• Provided data:
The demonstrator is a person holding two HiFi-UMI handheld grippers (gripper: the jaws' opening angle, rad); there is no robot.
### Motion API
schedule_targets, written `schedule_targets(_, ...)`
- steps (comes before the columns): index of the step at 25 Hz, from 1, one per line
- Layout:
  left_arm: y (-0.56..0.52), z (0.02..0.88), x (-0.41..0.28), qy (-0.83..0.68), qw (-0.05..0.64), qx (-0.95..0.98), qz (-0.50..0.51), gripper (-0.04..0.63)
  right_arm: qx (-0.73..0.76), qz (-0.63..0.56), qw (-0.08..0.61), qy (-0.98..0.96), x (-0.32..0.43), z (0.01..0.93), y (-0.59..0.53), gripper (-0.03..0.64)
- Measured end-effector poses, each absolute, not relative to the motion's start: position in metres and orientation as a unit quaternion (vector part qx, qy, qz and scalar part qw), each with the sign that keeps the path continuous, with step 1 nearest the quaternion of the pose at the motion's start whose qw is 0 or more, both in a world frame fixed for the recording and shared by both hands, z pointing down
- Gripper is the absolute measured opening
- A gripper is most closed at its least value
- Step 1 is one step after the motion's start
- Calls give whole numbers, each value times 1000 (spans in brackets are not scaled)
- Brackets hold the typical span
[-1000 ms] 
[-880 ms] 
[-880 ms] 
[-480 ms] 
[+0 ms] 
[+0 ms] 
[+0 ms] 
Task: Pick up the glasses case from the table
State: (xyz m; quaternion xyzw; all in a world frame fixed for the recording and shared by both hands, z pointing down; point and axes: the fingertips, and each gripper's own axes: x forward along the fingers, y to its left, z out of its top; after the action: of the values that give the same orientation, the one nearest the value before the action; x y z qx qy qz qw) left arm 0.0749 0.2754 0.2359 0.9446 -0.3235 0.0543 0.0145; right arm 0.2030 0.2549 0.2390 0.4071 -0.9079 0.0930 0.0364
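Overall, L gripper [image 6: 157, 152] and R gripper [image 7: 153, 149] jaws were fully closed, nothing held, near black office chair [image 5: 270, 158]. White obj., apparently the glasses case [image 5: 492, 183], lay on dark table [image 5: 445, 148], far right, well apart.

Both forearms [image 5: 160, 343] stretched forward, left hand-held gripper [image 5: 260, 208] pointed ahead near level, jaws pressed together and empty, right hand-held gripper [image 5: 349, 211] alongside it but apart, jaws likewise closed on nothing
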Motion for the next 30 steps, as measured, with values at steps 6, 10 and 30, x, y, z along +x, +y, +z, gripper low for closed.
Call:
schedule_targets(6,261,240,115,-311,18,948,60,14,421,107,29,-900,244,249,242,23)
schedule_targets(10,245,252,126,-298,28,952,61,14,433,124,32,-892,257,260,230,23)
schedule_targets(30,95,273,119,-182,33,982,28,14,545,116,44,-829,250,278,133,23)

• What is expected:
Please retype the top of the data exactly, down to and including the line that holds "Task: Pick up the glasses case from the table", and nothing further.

• Response:
The demonstrator is a person holding two HiFi-UMI handheld grippers (gripper: the jaws' opening angle, rad); there is no robot.
### Motion API
schedule_targets, written `schedule_targets(_, ...)`
- steps (comes before the columns): index of the step at 25 Hz, from 1, one per line
- Layout:
  left_arm: y (-0.56..0.52), z (0.02..0.88), x (-0.41..0.28), qy (-0.83..0.68), qw (-0.05..0.64), qx (-0.95..0.98), qz (-0.50..0.51), gripper (-0.04..0.63)
  right_arm: qx (-0.73..0.76), qz (-0.63..0.56), qw (-0.08..0.61), qy (-0.98..0.96), x (-0.32..0.43), z (0.01..0.93), y (-0.59..0.53), gripper (-0.03..0.64)
- Measured end-effector poses, each absolute, not relative to the motion's start: position in metres and orientation as a unit quaternion (vector part qx, qy, qz and scalar part qw), each with the sign that keeps the path continuous, with step 1 nearest the quaternion of the pose at the motion's start whose qw is 0 or more, both in a world frame fixed for the recording and shared by both hands, z pointing down
- Gripper is the absolute measured opening
- A gripper is most closed at its least value
- Step 1 is one step after the motion's start
- Calls give whole numbers, each value times 1000 (spans in brackets are not scaled)
- Brackets hold the typical span
[-1000 ms] 
[-880 ms] 
[-880 ms] 
[-480 ms] 
[+0 ms] 
[+0 ms] 
[+0 ms] 
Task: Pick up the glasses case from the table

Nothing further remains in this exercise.